Questionado sobre a possibilidade de uma invasão terrestre, o pesquisador foi taxativo ao apontar esse cenário como desastroso para Washington. “Uma invasão por terra seria uma guerra nefasta para os Estados Unidos. Seria o fim do Trump”, afirmou. Para ele, uma operação desse tipo abriria um atoleiro militar e político, com impacto direto sobre a popularidade do presidente e sobre as eleições legislativas de novembro.
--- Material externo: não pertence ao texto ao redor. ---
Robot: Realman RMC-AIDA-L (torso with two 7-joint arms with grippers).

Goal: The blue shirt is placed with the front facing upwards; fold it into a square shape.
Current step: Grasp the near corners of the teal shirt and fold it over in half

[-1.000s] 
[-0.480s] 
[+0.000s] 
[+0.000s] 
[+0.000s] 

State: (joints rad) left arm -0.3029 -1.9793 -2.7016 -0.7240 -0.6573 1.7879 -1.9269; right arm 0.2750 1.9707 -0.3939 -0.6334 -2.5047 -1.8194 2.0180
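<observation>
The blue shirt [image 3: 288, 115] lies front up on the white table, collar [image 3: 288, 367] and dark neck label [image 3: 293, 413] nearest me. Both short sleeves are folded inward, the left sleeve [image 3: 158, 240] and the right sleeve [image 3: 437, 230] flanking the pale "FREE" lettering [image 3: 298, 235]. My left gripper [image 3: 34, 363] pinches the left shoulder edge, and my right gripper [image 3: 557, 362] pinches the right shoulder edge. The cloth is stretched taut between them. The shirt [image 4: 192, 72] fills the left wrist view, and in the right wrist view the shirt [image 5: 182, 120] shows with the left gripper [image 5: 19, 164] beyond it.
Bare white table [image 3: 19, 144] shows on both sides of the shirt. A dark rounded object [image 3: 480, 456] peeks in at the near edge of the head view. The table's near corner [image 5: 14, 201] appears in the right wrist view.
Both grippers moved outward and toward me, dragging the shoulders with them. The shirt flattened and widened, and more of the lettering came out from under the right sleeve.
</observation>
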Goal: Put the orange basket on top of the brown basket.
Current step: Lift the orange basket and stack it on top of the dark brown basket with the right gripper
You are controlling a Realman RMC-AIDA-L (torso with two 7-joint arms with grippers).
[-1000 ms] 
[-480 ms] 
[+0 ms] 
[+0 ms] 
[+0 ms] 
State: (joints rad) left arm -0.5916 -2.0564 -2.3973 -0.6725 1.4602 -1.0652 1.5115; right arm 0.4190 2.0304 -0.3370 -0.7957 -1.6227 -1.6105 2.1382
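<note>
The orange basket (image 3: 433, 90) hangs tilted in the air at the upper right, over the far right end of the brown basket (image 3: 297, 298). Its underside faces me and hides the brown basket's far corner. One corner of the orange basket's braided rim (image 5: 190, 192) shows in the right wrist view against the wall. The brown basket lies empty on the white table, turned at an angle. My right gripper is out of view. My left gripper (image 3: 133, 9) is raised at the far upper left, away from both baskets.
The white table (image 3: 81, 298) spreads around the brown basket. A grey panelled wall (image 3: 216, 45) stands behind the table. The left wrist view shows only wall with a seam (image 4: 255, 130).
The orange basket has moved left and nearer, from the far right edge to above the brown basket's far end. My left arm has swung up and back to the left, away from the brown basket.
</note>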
Pedro Costa Jr. argumentou que uma guerra em solo iraniano teria efeitos ainda mais profundos porque os Estados Unidos já carregam o peso de campanhas mal sucedidas na região. Na comparação feita por ele, o Irã representa um desafio muito superior ao de outros países enfrentados por Washington nas últimas décadas, tanto por sua dimensão territorial e populacional quanto por sua estrutura militar e capacidade de resistência.
“O Irã não pode ser comparado ao Afeganistão ou ao Iraque. É um país de 90 milhões de habitantes, com território difícil, grande capacidade de ataque e apoio estratégico de Rússia e China”, afirmou. Em seguida, reforçou que o tempo tende a favorecer Teerã em um conflito prolongado. “O Irã tem mais capacidade de resistência, mais tolerância a perdas e mais fôlego para uma guerra longa”, declarou.
O analista também destacou o peso histórico desse fator. “O Irã é uma civilização persa com 2.500 anos de resistência. É um povo forjado na guerra e na sobrevivência”, disse. Para ele, esse componente foi ignorado por Washington e por Israel, que teriam apostado em uma reação mais limitada do país persa.
A entrevista ainda abordou o impacto econômico e geopolítico do conflito, especialmente em torno do estreito de Ormuz. Na avaliação de Pedro Costa Jr., o controle iraniano da área pressiona cadeias energéticas, amplia tensões sobre o preço do petróleo e produz consequências que ultrapassam o campo militar. Ele afirmou que esse movimento afeta diretamente a Europa, os mercados internacionais e a própria estrutura de poder do sistema global.
Ao final, o pesquisador afirmou que o mundo vive um quadro de “instabilidade radical” e evitou descartar cenários mais graves, embora tenha sugerido que Trump parece buscar uma saída menos custosa diante das dificuldades encontradas. Ainda assim, alertou para o agravamento da crise e para a banalização crescente do debate sobre o uso de armas nucleares táticas, algo que classificou como profundamente preocupante.